Os juízes querem votar

Por Joaquim Falcão

Em 1999 o Estado de São Paulo decidiu que os seus juízes estaduais poderiam votar para escolherem os dirigentes do Tribunal de Justiça de São Paulo. Alterou-se a Constituição estadual que só permitia que desembargador votasse em desembargador.

Há muitos anos os juízes reivindicam maior participação na administração de seus tribunais. Pesquisa feita em 2005 pela Associação dos Magistrados Brasileiros já indicava que 80% dos juízes gostariam de participar de decisões orçamentárias e 92% na escolha de seus dirigentes.

E quanto mais jovem o juiz, maior esta pretensão. Esta tendência não deve ter se alterado. Ao contrário.

A Procuradoria Geral da República alegou que esta mudança era inconstitucional diante da Constituição Federal, que diz que compete aos “tribunais” eleger seus representantes.

A palavra tribunal significa que apenas os desembargadores, ou os juízes também, votam?

O Ministro Marco Aurélio entendeu em seu voto que como o ethos da Constituição de 1988 é a democratização, a expressão tribunal incluiria também os juízes.

Mas o Min. Ricardo Lewandowski entendeu agora que a expressão tribunal no art 96, I-a da Constituição Federal refere-se ao órgão composto por desembargadores e não ao Poder Judiciário. No que foi acompanhado por 6 ministros, a maioria.

A emenda à Constituição de São Paulo é, pois inconstitucional.

Ambas as interpretações são plausíveis. O Supremo poderia ter seguido um caminho ou outro. A expressão tribunal não é unívoca. Comporta como no caso, diversas verdades. No entanto as conseqüências de cada uma das interpretações são radicalmente diferentes.

Se tivesse seguido o voto do Min. Marco Aurélio, o Supremo teria dado início a um verdadeiro processo de mudança da atual estrutura concentradora de poder da administração dos tribunais.

Cada vez fica mais nítido para a sociedade que sem mudar a estrutura política interna dos tribunais que decide sobre orçamentos, cargos de confiança, promoções, remoções dificilmente os tribunais locais vão se modernizar.

O atual modelo concentrador, e sem o controle do voto dos juízes, é de mais de 40 anos atrás. Quando o regime político autoritário receava a participação dos juízes. Será que não é já tempo de mudanças?

Ao optar pela interpretação do Min. Lewandowski, o Supremo disse que não. Manteve o status quo. Adiou mudança para uma futura Lei Orgânica da Magistratura – LOMAN.

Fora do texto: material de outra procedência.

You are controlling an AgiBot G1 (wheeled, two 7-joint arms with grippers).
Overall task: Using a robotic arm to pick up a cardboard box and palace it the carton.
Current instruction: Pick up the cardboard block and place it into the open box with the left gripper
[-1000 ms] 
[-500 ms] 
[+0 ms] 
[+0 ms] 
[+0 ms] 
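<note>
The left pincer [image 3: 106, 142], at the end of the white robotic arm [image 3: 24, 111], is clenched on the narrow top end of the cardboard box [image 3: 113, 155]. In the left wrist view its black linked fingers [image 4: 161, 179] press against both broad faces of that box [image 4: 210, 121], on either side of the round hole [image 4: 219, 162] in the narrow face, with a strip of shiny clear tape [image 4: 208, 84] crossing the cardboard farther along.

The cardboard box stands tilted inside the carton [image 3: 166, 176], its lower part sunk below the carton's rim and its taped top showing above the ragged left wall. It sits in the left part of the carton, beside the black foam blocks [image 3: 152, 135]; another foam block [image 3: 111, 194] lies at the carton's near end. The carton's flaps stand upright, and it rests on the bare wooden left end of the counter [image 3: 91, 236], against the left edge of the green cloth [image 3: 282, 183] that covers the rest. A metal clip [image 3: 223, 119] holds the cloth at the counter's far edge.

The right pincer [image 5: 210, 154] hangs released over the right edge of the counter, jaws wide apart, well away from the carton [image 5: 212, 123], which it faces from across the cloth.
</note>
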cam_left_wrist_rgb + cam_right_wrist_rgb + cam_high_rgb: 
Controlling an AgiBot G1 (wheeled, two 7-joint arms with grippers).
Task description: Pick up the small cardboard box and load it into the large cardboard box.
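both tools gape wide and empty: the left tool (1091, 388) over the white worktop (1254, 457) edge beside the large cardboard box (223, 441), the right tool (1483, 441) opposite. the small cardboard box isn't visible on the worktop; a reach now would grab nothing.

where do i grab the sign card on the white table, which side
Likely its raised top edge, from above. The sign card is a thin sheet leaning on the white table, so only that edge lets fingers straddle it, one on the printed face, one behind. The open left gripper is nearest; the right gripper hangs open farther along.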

Esta nova LOMAN que reestruturaria o poder e a administração dos tribunais, dificilmente virá. Vários Presidentes do Supremo, como Gilmar Mendes, pretenderam enviar ao Congresso uma nova LOMAN. Não conseguiram.

Inexiste consenso dentro do próprio Supremo. E pior. Como o Presidente do Supremo muda de dois em dois anos, inexiste a necessária continuidade de liderança política dos magistrados para a longa e complexa articulação com o Congresso.

O Supremo deixou escapar uma boa oportunidade. Poderia ter estimulado que os tribunais e os parlamentos estaduais começassem a inovar diante de suas realidades locais.

Poderia ter estimulado uma política de experimentalismos de modelos de responsabilidades e de gestão. Poderia ter decidido pela constitucionalidade da Emenda Constitucional paulista sem que ela implicasse numa obrigatoriedade para todo o Brasil.

Este sim seria um real caminho para reforçar, pela diferenciação, a federação judiciária.